Question Video: Finding the Volume of a Compound Solid Involving a Cylinder and Hemispheres Mathematics • 7th Grade

Video Transcript

The shape in the given figure consists of a cylinder with a hemisphere attached to each end. Work out its volume, giving your answer to two decimal places.

We’re told in the question, but we can also see from the diagram, that this composite shape consists of a cylinder and two hemispheres. We can see that these two hemispheres are congruent because they each have a radius of three feet. So, the total volume will be equal to the volume of the cylinder plus twice the volume of the hemisphere. Two identical hemispheres though make a sphere. So, we can simplify slightly by calculating the volume of the cylinder and the volume of a sphere.

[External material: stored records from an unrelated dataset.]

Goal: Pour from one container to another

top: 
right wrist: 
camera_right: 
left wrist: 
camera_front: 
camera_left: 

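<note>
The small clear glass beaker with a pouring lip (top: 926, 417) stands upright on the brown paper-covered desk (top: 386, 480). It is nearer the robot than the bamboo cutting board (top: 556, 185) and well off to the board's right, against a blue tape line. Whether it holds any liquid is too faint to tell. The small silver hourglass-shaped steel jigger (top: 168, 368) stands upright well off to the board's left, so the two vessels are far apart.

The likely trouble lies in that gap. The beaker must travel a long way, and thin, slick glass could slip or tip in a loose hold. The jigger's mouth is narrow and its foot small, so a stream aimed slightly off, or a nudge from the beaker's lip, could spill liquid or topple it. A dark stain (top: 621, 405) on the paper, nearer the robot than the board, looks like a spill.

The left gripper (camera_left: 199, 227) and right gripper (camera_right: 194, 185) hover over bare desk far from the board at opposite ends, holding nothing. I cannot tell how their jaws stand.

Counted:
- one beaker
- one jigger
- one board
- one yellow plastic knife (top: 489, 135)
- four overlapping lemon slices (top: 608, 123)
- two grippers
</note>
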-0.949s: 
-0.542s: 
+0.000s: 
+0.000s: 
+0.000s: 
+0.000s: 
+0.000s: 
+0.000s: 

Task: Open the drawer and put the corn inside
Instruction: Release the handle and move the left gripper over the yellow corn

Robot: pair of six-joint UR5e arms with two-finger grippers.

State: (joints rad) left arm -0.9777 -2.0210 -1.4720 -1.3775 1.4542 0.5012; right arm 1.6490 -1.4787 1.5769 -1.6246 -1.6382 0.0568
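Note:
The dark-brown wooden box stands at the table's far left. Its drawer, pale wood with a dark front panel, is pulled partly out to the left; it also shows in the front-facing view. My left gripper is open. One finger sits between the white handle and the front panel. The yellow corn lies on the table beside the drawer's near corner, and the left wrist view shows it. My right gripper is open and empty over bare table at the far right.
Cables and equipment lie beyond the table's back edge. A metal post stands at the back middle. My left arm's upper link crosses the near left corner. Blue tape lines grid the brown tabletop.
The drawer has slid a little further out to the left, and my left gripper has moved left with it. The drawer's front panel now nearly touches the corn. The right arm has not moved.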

Let’s consider the cylinder first of all then. We know that its volume is calculated using the formula 𝜋𝑟 squared ℎ. That’s the cross-sectional area multiplied by the height of the cylinder. From the figure, we can see that the height of the cylinder is 10 feet, but what about its radius? Well, it’s just the same as the radius of the hemisphere on each end, so it’s three feet. The volume of the cylinder is, therefore, 𝜋 multiplied by three squared multiplied by 10. That simplifies to 90𝜋. And we’ll keep our answer in terms of 𝜋 for now.

For the two hemispheres, which we’ve already said we can model as a single sphere, the volume is given by four-thirds 𝜋𝑟 cubed. We, therefore, have four-thirds multiplied by 𝜋 multiplied by three cubed. Three cubed is equal to 27. And we can then cancel a factor of three from the numerator and denominator. We’re left with four multiplied by 𝜋 multiplied by nine, which is 36𝜋. The total volume of the shape in the figure then is 90𝜋 for the volume of the cylinder plus 36𝜋 for the volume of the sphere, or two hemispheres, which is 126𝜋.

This would be a perfectly acceptable format for our answer, and indeed, it’s an exact value. But the question asked for the answer to two decimal places. So, evaluating this on a calculator, and we have 395.84067. Rounding appropriately and we have our answer to the problem, the units of which will be cubic feet. The total volume of the shape in the given figure to two decimal places is 395.84 cubic feet.